Osborn volvió rápidamente por donde había venido. Ahora veía a los americanos del tren entrando en el ascensor al otro lado del Palacio del Hielo. Aceleró la marcha y logró introducirse cuando la puerta se cerraba. Osborn la paró con la mano y se hizo un hueco entre ellos.
– Perdón… -dijo sonriendo.
Se cerraron las puertas y el ascensor subió. ¿Qué hacer ahora? Osborn sentía la sangre latiéndole con fuerza en la carótida y el bum, bum, bum golpeaba en su interior como un martillo neumático. El ascensor se detuvo repentinamente y las puertas se abrieron dejando ver un amplio restaurante autoservicio. Osborn tuvo que salir primero. Luego se detuvo para quedarse en medio del grupo. Fuera estaba casi a oscuras. A través de los ventanales divisaba las cumbres en la cara opuesta del glaciar de Aletsch. Más allá, en la débil luz del crepúsculo, vio que se avecinaban nubes de tormenta.
– ¿Qué piensas hacer ahora? -preguntó Connie, que caminaba a su lado. Osborn la miró y tuvo un sobresalto cuando una ráfaga de viento hizo temblar los vidrios de los ventanales.
– ¿Qué voy a hacer…? -murmuró Osborn. Barrió rápidamente la sala con la mirada mientras seguían al grupo hacia la cola del autoservicio-. Pues… creo que… tomaré una taza de café.
– ¿Qué te pasa?
– Nada. ¿Por qué habría de pasarme algo?
– ¿Estás metido en un lío? ¿Te busca la policía?
– No.
– ¿Estás seguro?
– Sí, estoy seguro.
– Entonces, ¿por qué estás tan nervioso? Estás más nervioso que un potrillo recién parido.

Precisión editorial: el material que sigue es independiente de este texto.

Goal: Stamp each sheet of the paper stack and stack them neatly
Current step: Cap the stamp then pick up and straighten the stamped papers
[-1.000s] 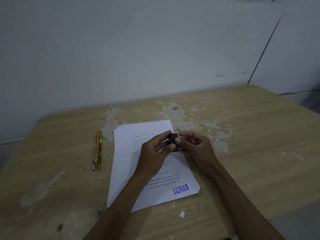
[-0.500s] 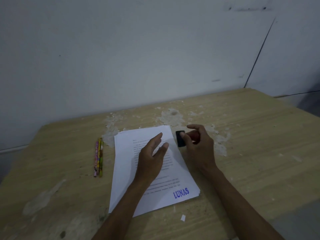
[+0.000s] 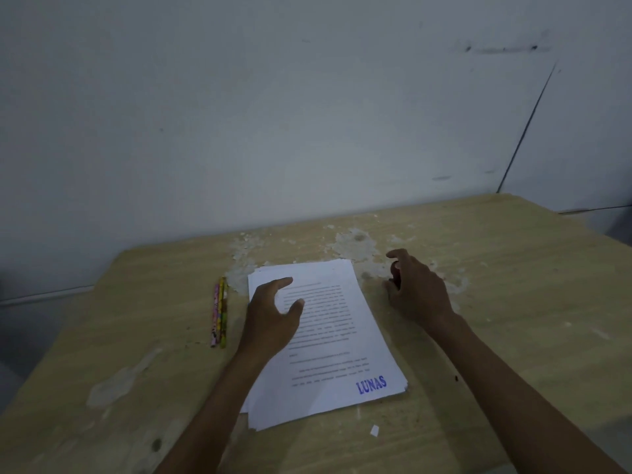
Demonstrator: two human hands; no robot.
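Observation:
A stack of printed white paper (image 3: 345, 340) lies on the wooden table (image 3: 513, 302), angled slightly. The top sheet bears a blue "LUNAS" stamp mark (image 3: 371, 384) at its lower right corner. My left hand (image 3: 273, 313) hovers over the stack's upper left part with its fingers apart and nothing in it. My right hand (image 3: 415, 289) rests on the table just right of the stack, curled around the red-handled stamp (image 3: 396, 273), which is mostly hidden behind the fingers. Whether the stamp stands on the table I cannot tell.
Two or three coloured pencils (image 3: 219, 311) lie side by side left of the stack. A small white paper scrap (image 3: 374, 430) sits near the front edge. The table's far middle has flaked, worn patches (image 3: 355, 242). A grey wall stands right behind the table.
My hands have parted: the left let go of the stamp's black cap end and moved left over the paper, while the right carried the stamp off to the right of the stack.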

Habían llegado al mostrador de la comida. Osborn volvió a mirar la sala. Algunos de los americanos ya se habían sentado en dos mesas próximas. La familia que había visto en la tienda de souvenirs se había sentado a otra mesa. El padre señaló al hijo en dirección a los lavabos y el chico se dirigió allá. Había dos jóvenes sentados a una mesa cerca de la puerta, fumando y conversando animadamente.
– Siéntate conmigo y bébete esto. -Ya habían pagado y Connie lo llevó a una mesa lejos de los americanos del tren.
– ¿Qué es? -preguntó Osborn mirando el vaso que Connie había dejado sobre la mesa.
– Café con coñac. Ahora, sé un chico bueno y tómatelo todo.
Osborn la miró, cogió la copa y bebió. «¿Qué hacer?», pensó. «Estarán aquí, dentro del edificio o fuera. Yo no los seguí. De modo que ellos me seguirán a mí.»
– ¿Es usted el doctor Osborn?
Osborn levantó la mirada. El chico de la cazadora de los Chicago Bulls estaba frente a él.
– Sí.
– Un hombre me dijo que lo esperaba fuera.
– ¿Quién espera? -preguntó Connie, y frunció sus cejas teñidas.
– Junto a la pista de los trineos.
– Clifford, ¿qué haces? Creía que ibas a los lavabos -intervino el padre cogiéndolo de la mano-. Disculpe -dijo a Osborn-. ¿Qué haces molestando a la gente, eh? -le recriminó al hijo cuando se alejaban.
Osborn pensaba en su padre tirado en la acera, sintió aquel terror elemental que se le pintaba en los ojos. Estaba horrorizado. Levantando la mano, agarrando a su hijo para que lo ayudara a morir. De pronto se levantó. Sin mirar a Connie, abandonó la mesa y se dirigió a la puerta.